### Problem to solve
Retrieve each line that contains the word "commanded" from the entries below.

Extracted records:
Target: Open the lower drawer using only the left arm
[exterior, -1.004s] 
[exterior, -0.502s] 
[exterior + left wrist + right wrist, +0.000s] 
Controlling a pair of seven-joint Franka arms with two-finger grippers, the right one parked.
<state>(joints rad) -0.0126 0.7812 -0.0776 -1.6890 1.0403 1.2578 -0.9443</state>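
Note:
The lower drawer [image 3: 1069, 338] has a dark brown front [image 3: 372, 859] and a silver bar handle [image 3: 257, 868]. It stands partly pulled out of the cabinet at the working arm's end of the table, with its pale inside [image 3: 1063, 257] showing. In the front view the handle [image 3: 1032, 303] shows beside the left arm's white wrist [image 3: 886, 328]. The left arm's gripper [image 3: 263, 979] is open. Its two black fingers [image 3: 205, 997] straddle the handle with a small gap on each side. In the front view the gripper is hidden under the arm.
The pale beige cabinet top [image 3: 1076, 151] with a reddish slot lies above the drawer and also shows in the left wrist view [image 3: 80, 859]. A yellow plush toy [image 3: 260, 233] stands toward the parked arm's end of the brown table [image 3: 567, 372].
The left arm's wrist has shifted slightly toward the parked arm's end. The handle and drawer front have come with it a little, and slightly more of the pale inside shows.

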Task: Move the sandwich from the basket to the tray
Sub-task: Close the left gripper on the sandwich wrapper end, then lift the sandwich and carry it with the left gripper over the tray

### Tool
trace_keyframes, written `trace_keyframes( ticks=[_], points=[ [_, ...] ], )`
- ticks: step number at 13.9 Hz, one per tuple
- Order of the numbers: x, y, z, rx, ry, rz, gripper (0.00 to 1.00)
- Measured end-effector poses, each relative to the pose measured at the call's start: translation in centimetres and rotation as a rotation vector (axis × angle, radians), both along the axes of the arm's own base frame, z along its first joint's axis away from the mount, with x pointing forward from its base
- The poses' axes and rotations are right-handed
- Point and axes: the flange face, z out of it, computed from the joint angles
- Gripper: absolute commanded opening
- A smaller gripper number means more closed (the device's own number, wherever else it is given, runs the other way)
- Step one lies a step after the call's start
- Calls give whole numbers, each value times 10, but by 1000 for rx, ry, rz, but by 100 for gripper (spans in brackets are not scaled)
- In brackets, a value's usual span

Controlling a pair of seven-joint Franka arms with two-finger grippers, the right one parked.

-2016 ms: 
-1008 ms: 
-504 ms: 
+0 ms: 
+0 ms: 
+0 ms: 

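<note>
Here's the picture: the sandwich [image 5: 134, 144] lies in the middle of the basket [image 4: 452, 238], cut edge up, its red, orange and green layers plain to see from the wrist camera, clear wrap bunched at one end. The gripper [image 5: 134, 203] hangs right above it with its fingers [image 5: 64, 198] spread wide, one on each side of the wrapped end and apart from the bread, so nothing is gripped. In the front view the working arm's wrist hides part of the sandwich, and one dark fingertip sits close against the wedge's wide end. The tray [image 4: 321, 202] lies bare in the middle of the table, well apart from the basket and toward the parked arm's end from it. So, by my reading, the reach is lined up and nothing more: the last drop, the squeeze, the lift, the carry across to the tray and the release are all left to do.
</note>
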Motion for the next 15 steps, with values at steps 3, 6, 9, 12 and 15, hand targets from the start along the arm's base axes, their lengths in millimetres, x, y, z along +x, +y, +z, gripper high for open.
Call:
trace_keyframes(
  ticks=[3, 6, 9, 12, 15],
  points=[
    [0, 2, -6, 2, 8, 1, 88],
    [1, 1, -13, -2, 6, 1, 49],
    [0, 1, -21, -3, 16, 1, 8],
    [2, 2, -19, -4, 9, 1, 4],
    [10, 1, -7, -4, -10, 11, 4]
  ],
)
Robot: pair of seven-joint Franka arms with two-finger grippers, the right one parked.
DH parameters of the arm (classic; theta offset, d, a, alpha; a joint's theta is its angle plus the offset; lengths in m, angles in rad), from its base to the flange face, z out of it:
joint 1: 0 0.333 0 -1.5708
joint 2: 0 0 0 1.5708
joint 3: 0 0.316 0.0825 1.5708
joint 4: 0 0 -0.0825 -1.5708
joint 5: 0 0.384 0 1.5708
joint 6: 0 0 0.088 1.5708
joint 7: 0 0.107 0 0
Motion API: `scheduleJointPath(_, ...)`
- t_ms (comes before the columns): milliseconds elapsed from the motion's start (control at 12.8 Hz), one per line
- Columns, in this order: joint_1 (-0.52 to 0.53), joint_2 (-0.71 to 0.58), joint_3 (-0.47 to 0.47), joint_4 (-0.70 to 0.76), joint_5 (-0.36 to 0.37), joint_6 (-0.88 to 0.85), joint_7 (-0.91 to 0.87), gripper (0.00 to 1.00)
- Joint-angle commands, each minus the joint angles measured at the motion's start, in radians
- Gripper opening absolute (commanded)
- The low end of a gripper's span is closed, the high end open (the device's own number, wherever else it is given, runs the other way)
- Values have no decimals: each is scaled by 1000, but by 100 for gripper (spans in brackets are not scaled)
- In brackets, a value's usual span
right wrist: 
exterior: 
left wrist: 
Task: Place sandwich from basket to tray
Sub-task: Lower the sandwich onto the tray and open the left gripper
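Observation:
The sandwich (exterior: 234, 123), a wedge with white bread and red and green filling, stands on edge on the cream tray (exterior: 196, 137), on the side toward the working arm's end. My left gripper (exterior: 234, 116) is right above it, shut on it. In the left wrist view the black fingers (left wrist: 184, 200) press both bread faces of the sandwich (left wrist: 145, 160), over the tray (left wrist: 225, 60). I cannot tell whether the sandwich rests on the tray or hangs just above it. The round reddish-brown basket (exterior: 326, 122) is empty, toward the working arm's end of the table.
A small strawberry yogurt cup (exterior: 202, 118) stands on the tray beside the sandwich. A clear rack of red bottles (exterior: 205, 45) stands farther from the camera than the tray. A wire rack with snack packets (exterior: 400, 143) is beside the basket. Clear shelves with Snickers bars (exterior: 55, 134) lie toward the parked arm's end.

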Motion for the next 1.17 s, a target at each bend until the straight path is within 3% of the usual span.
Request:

### Answer section
- Gripper: absolute commanded opening
- Gripper opening absolute (commanded)

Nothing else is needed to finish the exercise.